Monday, May 6, 2013

Serving Teen Parents -- It's Awesome

When I heard about LizKelly and Sophie's the Show Me the Awesome project, I knew what I wanted to write about. It's one of the biggest issues I've encountered as a teen librarian and reflects an invisible patron group.


John LeMasney via lemasney.com
I've written about pregnant teens in school before. I'm convinced working with teen parents is one area where libraries can really make a different in improving educational attainment.

I've been the librarian in two high schools with different demographics, but one commonality: the surprising (to me) number of young mothers around. The number of teen mothers in rural areas has eclipsed those in urban settings. And I talk about mothers, not parents, because my experience is mostly with teen mothers, maybe as many times the fathers tend to be older

As a childless, middle-aged person, I can offer little in the way of practical advice for these girls. But I can be a cheerleader, a confidant, and provide a letter of reference when they need one. My advice from a decade of talking with teen mothers follows.

Ask about their health. Are they sleeping? How do they feel? With all the focus on the baby, I worry about the girls.

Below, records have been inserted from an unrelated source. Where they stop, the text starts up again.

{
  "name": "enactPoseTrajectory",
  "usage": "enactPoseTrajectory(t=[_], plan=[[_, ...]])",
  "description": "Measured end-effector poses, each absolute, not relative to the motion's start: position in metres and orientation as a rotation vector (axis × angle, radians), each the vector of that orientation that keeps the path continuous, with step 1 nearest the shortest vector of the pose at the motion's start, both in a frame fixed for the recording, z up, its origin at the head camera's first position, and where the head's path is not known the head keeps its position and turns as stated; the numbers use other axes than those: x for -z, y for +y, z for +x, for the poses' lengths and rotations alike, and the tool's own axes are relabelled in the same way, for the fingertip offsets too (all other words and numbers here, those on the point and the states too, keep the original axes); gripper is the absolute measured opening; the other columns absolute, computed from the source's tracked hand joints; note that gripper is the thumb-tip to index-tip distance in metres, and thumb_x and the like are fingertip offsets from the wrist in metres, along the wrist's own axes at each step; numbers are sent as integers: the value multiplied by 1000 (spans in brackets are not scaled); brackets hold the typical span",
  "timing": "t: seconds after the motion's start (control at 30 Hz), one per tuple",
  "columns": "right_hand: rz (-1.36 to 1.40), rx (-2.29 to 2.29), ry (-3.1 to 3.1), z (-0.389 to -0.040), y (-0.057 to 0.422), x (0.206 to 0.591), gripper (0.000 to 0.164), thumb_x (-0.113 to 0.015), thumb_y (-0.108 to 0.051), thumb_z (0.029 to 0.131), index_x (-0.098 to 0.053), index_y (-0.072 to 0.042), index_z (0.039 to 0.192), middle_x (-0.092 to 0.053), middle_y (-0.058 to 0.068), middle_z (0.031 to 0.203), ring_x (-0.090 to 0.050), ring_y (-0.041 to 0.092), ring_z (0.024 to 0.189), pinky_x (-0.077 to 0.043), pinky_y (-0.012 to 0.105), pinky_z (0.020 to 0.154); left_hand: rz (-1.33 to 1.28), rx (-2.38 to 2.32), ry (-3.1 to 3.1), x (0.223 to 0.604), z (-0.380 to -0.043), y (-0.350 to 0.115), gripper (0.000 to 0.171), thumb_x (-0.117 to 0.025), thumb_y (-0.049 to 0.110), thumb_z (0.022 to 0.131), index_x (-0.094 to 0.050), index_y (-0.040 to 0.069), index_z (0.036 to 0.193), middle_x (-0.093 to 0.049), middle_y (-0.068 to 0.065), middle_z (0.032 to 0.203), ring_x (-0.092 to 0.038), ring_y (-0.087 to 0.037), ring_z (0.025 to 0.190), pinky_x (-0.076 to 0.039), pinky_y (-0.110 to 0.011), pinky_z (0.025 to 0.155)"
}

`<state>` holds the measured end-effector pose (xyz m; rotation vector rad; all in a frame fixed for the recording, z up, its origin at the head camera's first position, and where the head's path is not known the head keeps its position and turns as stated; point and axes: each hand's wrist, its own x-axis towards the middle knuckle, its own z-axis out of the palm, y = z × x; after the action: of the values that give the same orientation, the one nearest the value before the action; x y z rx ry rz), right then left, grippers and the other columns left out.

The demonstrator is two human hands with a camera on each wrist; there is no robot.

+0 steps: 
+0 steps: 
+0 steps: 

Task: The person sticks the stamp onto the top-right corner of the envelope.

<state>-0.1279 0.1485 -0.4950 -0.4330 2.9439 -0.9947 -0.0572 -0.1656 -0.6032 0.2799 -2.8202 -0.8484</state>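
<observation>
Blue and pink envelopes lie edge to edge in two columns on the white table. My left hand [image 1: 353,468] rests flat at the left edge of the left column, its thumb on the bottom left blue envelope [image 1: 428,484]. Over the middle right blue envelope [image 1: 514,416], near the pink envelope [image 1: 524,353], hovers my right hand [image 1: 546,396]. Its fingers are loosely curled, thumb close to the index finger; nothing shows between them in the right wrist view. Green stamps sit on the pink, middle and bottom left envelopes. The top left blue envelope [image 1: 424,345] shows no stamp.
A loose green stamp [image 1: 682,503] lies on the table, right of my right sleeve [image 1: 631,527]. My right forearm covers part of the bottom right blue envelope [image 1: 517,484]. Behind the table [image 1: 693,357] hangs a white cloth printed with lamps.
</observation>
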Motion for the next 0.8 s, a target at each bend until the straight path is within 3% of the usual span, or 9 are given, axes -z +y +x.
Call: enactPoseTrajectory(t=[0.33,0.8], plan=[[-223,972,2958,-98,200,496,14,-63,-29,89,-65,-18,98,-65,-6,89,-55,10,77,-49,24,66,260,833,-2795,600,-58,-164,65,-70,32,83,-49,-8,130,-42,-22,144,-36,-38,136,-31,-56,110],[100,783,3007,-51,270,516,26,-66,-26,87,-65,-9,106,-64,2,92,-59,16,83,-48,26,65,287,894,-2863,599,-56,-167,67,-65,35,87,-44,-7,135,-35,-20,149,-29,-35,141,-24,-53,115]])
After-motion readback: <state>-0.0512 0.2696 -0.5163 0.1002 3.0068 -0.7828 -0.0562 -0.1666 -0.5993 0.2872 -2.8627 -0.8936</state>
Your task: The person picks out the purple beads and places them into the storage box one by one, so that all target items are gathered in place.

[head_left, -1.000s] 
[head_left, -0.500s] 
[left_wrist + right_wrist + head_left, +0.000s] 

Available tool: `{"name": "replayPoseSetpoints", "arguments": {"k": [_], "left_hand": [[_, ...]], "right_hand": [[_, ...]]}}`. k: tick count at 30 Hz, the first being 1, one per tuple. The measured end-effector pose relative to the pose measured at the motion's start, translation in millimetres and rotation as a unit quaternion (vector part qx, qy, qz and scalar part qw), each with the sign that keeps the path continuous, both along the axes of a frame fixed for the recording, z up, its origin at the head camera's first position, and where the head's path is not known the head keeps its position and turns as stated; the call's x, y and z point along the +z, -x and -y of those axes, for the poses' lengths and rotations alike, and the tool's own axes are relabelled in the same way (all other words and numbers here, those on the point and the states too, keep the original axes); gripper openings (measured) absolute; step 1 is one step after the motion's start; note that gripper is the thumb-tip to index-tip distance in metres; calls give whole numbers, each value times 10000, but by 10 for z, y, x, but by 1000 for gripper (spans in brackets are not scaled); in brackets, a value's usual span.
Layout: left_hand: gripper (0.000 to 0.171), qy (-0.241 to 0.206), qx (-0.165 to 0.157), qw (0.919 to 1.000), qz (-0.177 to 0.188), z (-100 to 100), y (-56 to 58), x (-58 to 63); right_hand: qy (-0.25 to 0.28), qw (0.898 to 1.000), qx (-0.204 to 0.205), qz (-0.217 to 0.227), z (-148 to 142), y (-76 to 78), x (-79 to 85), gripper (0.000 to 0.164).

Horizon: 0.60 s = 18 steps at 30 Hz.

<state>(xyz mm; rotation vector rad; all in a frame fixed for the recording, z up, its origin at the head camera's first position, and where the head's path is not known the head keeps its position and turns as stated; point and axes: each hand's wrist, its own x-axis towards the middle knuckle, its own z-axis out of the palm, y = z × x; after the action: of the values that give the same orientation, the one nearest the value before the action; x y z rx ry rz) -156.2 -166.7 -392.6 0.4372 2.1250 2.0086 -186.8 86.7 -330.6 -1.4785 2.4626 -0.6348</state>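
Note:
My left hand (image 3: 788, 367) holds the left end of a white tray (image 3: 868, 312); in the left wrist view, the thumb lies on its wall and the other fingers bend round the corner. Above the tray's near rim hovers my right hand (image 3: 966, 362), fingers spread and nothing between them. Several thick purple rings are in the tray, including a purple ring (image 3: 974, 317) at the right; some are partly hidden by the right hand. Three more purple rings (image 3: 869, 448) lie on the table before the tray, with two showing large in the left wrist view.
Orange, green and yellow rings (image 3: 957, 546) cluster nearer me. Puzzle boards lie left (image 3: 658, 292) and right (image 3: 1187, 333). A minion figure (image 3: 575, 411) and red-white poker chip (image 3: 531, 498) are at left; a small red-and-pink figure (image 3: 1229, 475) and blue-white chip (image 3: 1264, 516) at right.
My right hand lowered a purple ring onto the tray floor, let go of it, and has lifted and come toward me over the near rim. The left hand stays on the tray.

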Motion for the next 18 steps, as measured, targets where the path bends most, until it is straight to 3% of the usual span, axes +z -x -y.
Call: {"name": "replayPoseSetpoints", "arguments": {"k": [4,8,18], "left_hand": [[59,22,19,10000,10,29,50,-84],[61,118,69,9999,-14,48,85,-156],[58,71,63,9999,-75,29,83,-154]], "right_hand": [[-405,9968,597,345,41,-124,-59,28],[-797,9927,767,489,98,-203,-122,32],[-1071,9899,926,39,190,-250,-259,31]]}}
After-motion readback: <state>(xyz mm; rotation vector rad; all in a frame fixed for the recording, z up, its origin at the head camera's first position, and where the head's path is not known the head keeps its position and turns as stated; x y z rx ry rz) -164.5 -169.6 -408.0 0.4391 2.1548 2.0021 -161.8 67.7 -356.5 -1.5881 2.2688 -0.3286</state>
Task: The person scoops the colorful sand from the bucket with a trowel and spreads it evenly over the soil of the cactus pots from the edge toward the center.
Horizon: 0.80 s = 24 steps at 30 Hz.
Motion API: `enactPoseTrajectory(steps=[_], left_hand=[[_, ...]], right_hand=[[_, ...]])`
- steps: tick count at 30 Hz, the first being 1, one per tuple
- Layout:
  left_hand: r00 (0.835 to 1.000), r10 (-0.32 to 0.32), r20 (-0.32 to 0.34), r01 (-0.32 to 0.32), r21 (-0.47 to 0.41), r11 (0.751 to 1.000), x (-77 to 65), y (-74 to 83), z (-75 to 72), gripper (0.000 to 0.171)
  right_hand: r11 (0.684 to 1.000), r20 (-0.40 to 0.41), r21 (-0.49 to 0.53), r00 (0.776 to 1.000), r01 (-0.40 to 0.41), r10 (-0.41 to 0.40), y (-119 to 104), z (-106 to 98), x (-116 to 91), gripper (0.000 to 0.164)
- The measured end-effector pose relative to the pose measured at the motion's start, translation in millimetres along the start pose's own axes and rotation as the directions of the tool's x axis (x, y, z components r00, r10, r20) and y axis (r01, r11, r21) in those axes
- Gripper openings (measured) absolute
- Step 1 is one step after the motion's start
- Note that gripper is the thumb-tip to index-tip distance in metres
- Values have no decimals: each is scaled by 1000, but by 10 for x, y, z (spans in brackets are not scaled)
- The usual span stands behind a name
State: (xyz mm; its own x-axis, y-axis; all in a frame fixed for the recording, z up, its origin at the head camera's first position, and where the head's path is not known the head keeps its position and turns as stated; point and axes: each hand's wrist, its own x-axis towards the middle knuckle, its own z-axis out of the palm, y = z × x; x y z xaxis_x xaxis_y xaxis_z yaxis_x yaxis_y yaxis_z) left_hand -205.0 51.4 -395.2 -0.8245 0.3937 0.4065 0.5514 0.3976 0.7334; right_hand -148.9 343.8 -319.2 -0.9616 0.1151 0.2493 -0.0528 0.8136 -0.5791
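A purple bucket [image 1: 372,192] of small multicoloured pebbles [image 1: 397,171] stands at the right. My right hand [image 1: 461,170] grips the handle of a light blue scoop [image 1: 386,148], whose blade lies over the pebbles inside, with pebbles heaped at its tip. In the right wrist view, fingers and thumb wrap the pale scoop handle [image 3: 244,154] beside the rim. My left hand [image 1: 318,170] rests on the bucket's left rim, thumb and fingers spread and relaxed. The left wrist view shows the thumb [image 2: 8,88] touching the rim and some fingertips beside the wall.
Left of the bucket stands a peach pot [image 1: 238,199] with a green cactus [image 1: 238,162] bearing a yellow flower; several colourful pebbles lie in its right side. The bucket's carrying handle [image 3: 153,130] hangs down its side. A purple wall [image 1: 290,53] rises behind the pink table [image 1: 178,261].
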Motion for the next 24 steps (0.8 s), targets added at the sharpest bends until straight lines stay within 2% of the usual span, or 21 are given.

At a school, the likelihood of getting all the mothers and babies into one room is slim, but I think there are lots of ways you can connect them to quality resources. You can find used copies of What to Expect When You're Expecting in any thrift or secondhand store. I always pick up dollar copies to give to girls who kept out copy out. "You know this book costs $20," said one student when I gave her one. I worried about all the other expenses she was about to encounter. And even at $20, it seems a good investment.

Explain why they should talk to their babies. Give them resources like word lists and show them how they can use Google Image search if they don't have picture books handy. If you're in a high school, create a family collections, which can be terrific for those with younger siblings as well as teen parents.

If you're in a school, partner with your health teacher. You might need to have materials about sexual health and birth control to support that curriculum with quality informational text. The reality is that one in five young mothers have multiple teen pregnancies. And don't forget the information in standard reference books as well, which can provide much needed information in communities with abstinence-only sex ed policies.




Don't forget that fiction is a source of sex and health information for teens. While I have heard from several teens who want more realistic portrayals of teen parenthood in YA fiction, there are some good books out there. Han Nolen's Pregnant Pause is popular at my school.

Know when to avoid too much information. When a student asked about a scary disease, I pulled a family health volume instead of the standalone volume with gruesome pictures. The message was the same: when in doubt, see a doctor.

Promote the early literacy resources from the public library. Get the storytime brochures to share, or print the webpage with the schedule. When you hear a student talking about watching cartoons or DVDs nonstop, mention the library has a range of things available, and for free. They will remember.

Help connect young parents with materials to build their own home library. Dolly Parton's Imagination Library sends a new book to children each month from birth through kindergarten. See if your community qualifies.

Be happy for them. I learned this from one of my favorite fellow teachers, one who asked about their babies in the same tone and at the same volume she would have asked about their parents. No shaming. Let them have the baby shower in the library, if they ask. Go to the baby shower, if you're invited. Don't get too upset when their toddler pulls the keys off the laptop. Let them pull out their phones to show off the latest pictures, or pull up their mother's facebook page to show their friends. Only half of teen mothers will receive  a high school diploma by age 22, in contrast with ninety percent of women who haven't given birth. For young parents, these little celebrations connect school to real life and aren't mere distractions, and I'm convinced will improve time spent on task.

I'm convinced serving teen parents can change lives. Please share your ideas about how to support both generations of children.

2 comments:

  1. Great post, Wendy! Thanks for sharing those tips. I'll be looking for used copies of WTEWYE.